### [HOW TO COMPLETE THIS TASK]
Give back the full listing, exactly as it is.

### [DATA EXCERPT]
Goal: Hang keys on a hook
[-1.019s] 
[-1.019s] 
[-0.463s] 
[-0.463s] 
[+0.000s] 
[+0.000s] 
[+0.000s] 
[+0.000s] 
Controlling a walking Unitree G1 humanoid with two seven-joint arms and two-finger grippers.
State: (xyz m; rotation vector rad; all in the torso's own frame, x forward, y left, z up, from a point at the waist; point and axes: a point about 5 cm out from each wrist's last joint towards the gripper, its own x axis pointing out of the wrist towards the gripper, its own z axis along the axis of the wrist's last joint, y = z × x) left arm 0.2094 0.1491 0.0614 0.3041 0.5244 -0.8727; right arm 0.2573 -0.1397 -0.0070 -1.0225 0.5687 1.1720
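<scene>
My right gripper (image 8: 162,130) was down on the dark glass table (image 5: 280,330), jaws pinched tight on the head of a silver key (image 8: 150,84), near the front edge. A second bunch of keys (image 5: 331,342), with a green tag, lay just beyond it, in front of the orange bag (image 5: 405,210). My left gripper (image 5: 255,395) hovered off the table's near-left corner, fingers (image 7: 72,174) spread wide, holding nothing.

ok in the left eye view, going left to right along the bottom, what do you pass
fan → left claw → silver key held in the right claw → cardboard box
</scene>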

### [ANSWER BOX]
Goal: Hang keys on a hook
[-1.019s] 
[-1.019s] 
[-0.463s] 
[-0.463s] 
[+0.000s] 
[+0.000s] 
[+0.000s] 
[+0.000s] 
Controlling a walking Unitree G1 humanoid with two seven-joint arms and two-finger grippers.
State: (xyz m; rotation vector rad; all in the torso's own frame, x forward, y left, z up, from a point at the waist; point and axes: a point about 5 cm out from each wrist's last joint towards the gripper, its own x axis pointing out of the wrist towards the gripper, its own z axis along the axis of the wrist's last joint, y = z × x) left arm 0.2094 0.1491 0.0614 0.3041 0.5244 -0.8727; right arm 0.2573 -0.1397 -0.0070 -1.0225 0.5687 1.1720
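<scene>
My right gripper (image 8: 162,130) was down on the dark glass table (image 5: 280,330), jaws pinched tight on the head of a silver key (image 8: 150,84), near the front edge. A second bunch of keys (image 5: 331,342), with a green tag, lay just beyond it, in front of the orange bag (image 5: 405,210). My left gripper (image 5: 255,395) hovered off the table's near-left corner, fingers (image 7: 72,174) spread wide, holding nothing.

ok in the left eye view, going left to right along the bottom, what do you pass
fan → left claw → silver key held in the right claw → cardboard box
</scene>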

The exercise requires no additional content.